Voluntary Simplicity 


Minimalism is not a lifestyle of comparisons. There is no one formula or right way of living as a minimalist, but simply deciding to live more purposefully. Not allowing possessions to overtake your home and own you. It is, however, living with the perfect amount to fit your specific needs. For some, this will look like a mere few hundred possessions in a tiny house, some choose to keep everything they own in a backpack and live a nomadic lifestyle, and for others, like me, minimalism is a little more camouflaged. My family lives in a moderately sized, 1200 sq. ft. 3 bedroom 2.5 bath home. While my husband and I agree that it’s more space than we need, it makes sense for us to remain here while living a life of purposeful simplicity, for now.  No matter your end goals, the key to becoming a minimalist is deciding your purpose- no one else can tell you what that is.

I love the phrase “voluntary simplicity”. These two words describe a conscious decision to reject materialism and consumerism, while allowing yourself to own things without them owning you. Living a life of simplicity.

Possessions often “own” people in different ways, here are just a few examples:

-Sheer volume: Do you have drawers, closets, and cabinets overflowing? Is this causing you to spends copious amounts of free time cleaning or organizing the clutter? This is time that could be spent doing something more meaningful.

-Debt accumulation: Do you feel the need to “keep up with the Joneses”? Will Rogers said it best with, “Too many people spend money they haven’t earned, to buy things they don’t want, to impress people they don’t like.” Don’t let other people dictate what goes into your home. What’s the point of trying to impress them if you are spiraling further into debt to buy unneeded things?  I, for one, choose sanity, simplicity, and financial peace over opinions that don’t matter!
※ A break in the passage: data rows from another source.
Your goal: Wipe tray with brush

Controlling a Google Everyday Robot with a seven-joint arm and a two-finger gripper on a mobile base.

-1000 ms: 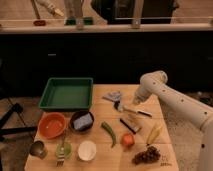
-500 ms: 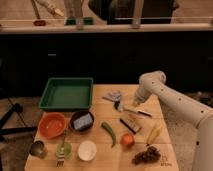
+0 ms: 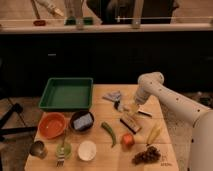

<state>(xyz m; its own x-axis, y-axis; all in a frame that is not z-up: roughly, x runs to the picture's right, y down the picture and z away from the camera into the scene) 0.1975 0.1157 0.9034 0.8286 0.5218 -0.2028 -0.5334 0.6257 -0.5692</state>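
Hardly any change from a second ago. At 10 o'clock, same green tray point(image 3: 66, 95), bare inside. At 3 o'clock, same low gripper point(image 3: 135, 108), right over the white dish brush point(image 3: 142, 113), just beside the wooden block brush point(image 3: 130, 122). Cannot tell whether squeezing or let go. Likely no lifting yet, so no wiping begun. All on a pale wooden table point(image 3: 100, 113); behind, at 12 o'clock, dark cupboards point(image 3: 100, 55) under a bright counter point(image 3: 150, 26).

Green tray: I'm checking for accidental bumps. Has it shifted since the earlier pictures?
No. The tray stays at the back-left corner of the table, behind the orange bowl; the end effector is well to its right.
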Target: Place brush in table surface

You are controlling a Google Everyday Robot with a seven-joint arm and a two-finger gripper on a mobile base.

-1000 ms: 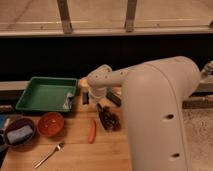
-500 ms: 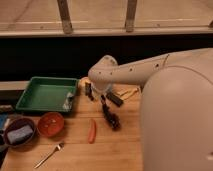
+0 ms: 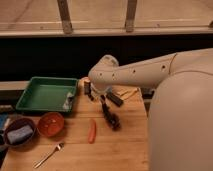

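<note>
The gripper hangs low at the far edge of the table surface, just right of the green tray, at the end of the white arm reaching in from the right. Whether it is clenched or released cannot be told from here.

Over on the left, a dark bowl with a bluish pad in it sits beside a red bowl. A spoon lies nearer, all well apart from the action. The tray sits far left, something pale in its right corner.

Moving right, the orange carrot-shaped piece lies on the wood. Just right of it is the brush, slanting from beneath the gripper down toward the near right. Its lower end looks to rest on bare planks, which suits the task, since that open wood is the target. Its upper end is right at the gripper, and contact there is unclear. The placement looks close to done.
</note>
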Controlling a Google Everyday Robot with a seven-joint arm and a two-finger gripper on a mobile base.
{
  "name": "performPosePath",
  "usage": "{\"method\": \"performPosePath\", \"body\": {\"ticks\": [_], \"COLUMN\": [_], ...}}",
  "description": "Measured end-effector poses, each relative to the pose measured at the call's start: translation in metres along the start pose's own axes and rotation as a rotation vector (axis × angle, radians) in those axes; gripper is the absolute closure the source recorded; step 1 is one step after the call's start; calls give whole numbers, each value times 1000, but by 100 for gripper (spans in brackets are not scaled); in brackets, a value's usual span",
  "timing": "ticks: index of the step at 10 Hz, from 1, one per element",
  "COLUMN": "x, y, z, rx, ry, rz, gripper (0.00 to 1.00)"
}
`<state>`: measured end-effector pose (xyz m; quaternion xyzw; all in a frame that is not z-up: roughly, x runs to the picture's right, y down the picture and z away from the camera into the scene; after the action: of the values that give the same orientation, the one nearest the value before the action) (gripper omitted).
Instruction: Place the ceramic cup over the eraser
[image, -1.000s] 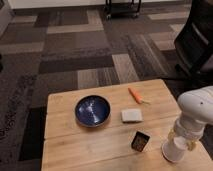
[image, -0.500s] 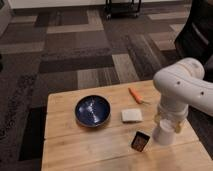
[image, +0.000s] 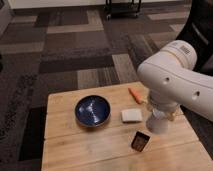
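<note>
Ceramic cup (image: 156, 125), plain white, handleless and slightly tapered, is clenched in my claw (image: 159, 114), tucked under my bulky white arm (image: 175, 75) over the light wooden table (image: 75, 150). The small near-black rectangular eraser (image: 140, 141) stands just beside my claw, on the camera's side and slightly leftward in view. I judge the ceramic cup must go mouth-down, centred over the eraser, lowered straight, and freed only when its rim sits flat. A flat white rectangular block (image: 131, 115) lies near my claw too; I should avoid nudging it.
</note>
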<state>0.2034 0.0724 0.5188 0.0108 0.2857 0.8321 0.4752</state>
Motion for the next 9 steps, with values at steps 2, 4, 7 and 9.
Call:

Real friends don’t care about your “stuff” anyway!

-Discontentment: when is enough, enough? That feeling of elated excitement when you make a new purchase eventually fades,  giving discontentment the opportunity to creep back in. This cycle will continue unless you make the decision to stop it. To realize that whatever void you are experiencing will never be filled with things. Make an effort to discover contentment through gratitude, breaking the cycle of consumerism.

Every day I make the decision to live a life of voluntary simplicity. Although it has been a process and will continue to evolve with each season of life, I have never felt a greater sense of joy! Will you join me in living a life of purpose?


One thought on “Voluntary Simplicity 

  1. You are awesome! This is so true. I am very sentimental, as you know. To someone else, when they stop by may see my things very differently than I do. I’m ok with that. I still have open spaces to welcome anyone a seat.